PROF. DR. BURCU DOGRAMACI LECTURE “ART (HISTORY) ON THE MOVE: DIS:CONNECTIVITY, ENTANGLEMENTS AND EXILE”
Wednesday, September 10, 2025, 11 am
LMTA Juozas Karosas Hall (Gedimino pr. 42, Vilnius)
ART HISTORIAN PROF. DR. BURCU DOGRAMACI (LUDWIG MÄXIMILIAN UNIVERSITY OF MUNICH) LECTURE “ART (HISTORY) ON THE MOVE: DIS:CONNECTIVITY, ENTANGLEMENTS AND EXILE”
The lecture is intended for researchers, doctoral students in art and art history, students, the LMTA community, and alumni.
Anyone interested in current artistic research is welcome to attend.
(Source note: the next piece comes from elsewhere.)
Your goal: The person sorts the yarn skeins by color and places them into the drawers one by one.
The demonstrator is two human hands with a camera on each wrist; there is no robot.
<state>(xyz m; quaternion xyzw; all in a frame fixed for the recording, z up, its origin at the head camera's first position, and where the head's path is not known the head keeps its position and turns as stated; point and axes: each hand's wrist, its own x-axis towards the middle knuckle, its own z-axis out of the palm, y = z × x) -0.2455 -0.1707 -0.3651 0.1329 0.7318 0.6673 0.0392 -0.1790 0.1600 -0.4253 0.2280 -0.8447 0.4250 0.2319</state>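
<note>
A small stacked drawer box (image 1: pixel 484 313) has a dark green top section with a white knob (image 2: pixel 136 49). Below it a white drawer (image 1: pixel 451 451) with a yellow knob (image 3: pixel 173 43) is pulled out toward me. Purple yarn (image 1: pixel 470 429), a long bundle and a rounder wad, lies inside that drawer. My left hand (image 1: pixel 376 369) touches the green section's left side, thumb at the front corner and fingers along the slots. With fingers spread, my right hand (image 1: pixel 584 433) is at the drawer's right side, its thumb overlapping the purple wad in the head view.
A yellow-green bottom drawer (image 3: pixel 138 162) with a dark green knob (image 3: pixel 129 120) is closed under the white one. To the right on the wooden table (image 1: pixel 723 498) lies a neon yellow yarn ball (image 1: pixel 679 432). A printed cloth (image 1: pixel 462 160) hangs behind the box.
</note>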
The lecture will be held in English.
Professor Dr. Burcu Dogramaci (Ludwig Maximilian University of Munich) is a leading researcher and head of the Käte Hamburger Research Center’s global Dis:connect Project. She researches modern and contemporary art, exploring the processes and phenomena of exile and migration in the fields of photography, architecture, fashion, and street art. Burcu Dogramaci was the principal investigator of the widely acclaimed project Relocating Modernism: Global Metropolises, Modern Art and Exile (METROMOD) (2017–2023, https://metromod.net), funded by the European Research Council (ERC).
Latest publications:
London Exile: Metropolis, Modernity, and Artistic Migration (Leuven University Press, 2025, https://library.oapen.org/handle/20.500.12657/105084);
Grenze|Granica. Art on the German-Polish Border after 1990 (with Marta Smolińska, Böhlau 2024, https://www.vandenhoeck-ruprecht-verlage.com/themen-entdecken/kunst-und-architektur/kunstgeschichte-kunstwissenschaft/58903/grenze/granica?c=1763);
Urban Exile. Theories, Methods, Research Practices (Intellect, 2023, ed. with Ekaterina Aygün et al., https://library.oapen.org/handle/20.500.12657/61621);
Handbook of Art and Global Migration Theories, Practices, and Challenges (ed. with Birgit Mersmann, De Gruyter, 2019).
Abstract
Exile and migration have shaped 20th-century art and contributed to new artistic concepts and forms of expression. My lecture will explore recent approaches which could help to explore art and art history as “on the move”. Based on case studies, passages, detours, absences, and interruptions will be analysed as indications of a dis:connective art history in a global perspective. In addition, practices of entanglement and kinship will be discussed, which can be a further effect of displacements – for example, when exiles come together and jointly present themselves in front of the camera and (in the sense of “doing exile”) form an exile community. My lecture understands entanglement and dis:connectivity not only as practices closely linked to phenomena of exile in art. Rather, the perspective of researchers should also be situated in this context: How, for example, can dis:connective phenomena be communicated in art-historical exile research, and how can digital methods mediate research findings on a topic marked by absences and losses?
Organizer: LMTA Research Center
Event is free, you are kindly invited!